Upon entering college, though, I discovered pantsuits were outlawed. Jeans comprised the official campus uniform. When someone robbed my dormitory washer, my near-zero bank balance left me with only one pair of jeans till Christmas. I became an early advocate of grunge.

After finals, I chased my jeans to wash them. Strengthened by long-accustomed grubby splendor, they escaped me for a few blocks. But they and a few other rarely-washed pairs remained true friends throughout college.
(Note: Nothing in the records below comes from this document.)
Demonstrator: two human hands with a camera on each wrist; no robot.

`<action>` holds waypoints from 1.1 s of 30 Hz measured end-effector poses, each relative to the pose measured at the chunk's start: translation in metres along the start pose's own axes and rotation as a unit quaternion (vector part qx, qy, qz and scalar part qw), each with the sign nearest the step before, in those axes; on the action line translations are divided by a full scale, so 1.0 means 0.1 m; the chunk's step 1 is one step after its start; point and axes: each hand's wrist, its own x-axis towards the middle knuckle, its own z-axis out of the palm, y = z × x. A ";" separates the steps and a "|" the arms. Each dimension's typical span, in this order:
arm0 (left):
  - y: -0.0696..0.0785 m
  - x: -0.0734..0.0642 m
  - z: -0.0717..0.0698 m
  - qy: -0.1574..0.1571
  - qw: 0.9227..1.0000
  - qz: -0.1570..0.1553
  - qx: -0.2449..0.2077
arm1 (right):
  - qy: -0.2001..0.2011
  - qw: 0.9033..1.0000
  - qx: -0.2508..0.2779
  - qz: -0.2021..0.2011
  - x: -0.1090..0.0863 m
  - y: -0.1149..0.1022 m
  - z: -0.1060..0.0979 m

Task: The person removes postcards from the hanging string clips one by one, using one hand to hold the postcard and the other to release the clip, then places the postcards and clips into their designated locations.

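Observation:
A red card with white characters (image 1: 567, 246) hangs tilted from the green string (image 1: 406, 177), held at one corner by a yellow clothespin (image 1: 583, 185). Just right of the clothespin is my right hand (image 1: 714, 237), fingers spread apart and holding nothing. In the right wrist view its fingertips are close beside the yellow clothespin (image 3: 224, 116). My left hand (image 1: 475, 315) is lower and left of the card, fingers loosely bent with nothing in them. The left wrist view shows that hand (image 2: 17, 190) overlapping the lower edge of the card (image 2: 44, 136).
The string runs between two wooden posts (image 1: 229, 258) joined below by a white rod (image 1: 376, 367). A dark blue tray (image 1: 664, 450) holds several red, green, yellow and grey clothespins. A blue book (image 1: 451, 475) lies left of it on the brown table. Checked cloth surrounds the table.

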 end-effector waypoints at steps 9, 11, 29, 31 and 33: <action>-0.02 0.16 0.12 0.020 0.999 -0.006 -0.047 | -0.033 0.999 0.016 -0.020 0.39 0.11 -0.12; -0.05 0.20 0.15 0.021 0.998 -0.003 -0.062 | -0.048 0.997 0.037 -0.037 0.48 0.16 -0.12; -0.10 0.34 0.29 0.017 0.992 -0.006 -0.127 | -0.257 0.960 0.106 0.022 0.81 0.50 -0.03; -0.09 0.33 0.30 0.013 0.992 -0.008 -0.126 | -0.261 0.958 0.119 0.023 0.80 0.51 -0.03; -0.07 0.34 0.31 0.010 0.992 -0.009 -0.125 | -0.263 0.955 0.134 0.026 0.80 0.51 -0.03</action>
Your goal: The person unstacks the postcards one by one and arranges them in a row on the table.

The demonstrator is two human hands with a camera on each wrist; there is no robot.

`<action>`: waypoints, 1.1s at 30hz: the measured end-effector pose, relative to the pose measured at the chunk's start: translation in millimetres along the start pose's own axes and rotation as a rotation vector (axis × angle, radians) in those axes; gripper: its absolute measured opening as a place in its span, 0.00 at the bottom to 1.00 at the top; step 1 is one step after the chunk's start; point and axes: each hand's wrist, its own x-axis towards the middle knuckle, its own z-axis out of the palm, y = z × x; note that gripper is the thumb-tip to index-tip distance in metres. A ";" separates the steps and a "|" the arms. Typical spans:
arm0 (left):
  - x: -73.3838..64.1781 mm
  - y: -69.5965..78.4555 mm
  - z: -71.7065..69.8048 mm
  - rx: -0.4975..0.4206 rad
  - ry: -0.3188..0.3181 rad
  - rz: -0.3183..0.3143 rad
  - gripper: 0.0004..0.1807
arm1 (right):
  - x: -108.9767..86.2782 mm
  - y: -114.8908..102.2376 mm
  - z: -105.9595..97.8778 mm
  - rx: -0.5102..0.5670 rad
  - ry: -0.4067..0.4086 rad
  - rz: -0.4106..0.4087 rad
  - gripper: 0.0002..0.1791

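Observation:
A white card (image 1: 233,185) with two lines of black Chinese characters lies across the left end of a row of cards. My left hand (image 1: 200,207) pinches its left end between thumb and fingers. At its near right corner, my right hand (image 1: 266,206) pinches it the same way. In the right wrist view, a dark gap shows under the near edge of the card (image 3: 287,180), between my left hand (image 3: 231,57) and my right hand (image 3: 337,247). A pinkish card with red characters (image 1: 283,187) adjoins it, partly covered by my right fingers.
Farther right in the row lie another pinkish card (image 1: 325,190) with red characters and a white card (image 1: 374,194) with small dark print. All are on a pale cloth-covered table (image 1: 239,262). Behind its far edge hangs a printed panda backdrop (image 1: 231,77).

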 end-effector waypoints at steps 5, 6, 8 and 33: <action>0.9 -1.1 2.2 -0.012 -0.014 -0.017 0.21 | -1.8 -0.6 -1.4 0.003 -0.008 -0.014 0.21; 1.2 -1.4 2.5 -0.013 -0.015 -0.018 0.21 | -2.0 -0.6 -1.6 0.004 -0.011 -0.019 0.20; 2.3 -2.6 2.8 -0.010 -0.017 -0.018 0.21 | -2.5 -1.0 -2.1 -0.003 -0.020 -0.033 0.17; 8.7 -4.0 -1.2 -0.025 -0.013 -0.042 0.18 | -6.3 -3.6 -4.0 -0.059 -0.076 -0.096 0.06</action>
However, I didn’t fully appreciate jeans until married with three little kids. Wearing darling denim overalls, my children qualified for Cute Baby of the Year, regardless. What other clothing in my own wardrobe cheerfully endured the perils of finger paint, squishy banana, baby drool and toddler unmentionables? Our magic jeans looked almost as good washed as unwashed — though that might have been due to their stained state, plus frequent, long-term residence in the washer or dryer.

Another virtue of blue jeans: they go with everything. They’re easily coupled with a purple T-shirt, orange lace bustier, tiger-striped socks, peacock feather boa — or all of the above.

However, the fashion world is achieving new lows: Torn jeans appear on the world’s most stylish runways.

Me? I personally don’t give a rip.

Nor can I advocate the other extreme. According to Guinness World Records, Escada’s Couture Jeans — studded with Swarovski crystals — are the most expensive pair commercially available at $10,000.

Not even these developments outrage me, though, like “skinnies,” designed for people who haven’t eaten since 1999.

Whatever happened to “relaxed fit”? Let’s mount a protest. In good, old, 1960s fashion, let’s conduct a sit-in.

First, though, I have to unbutton my jeans. …

 

Your Extraordinary Ordinary: Do you own a favorite pair of jeans?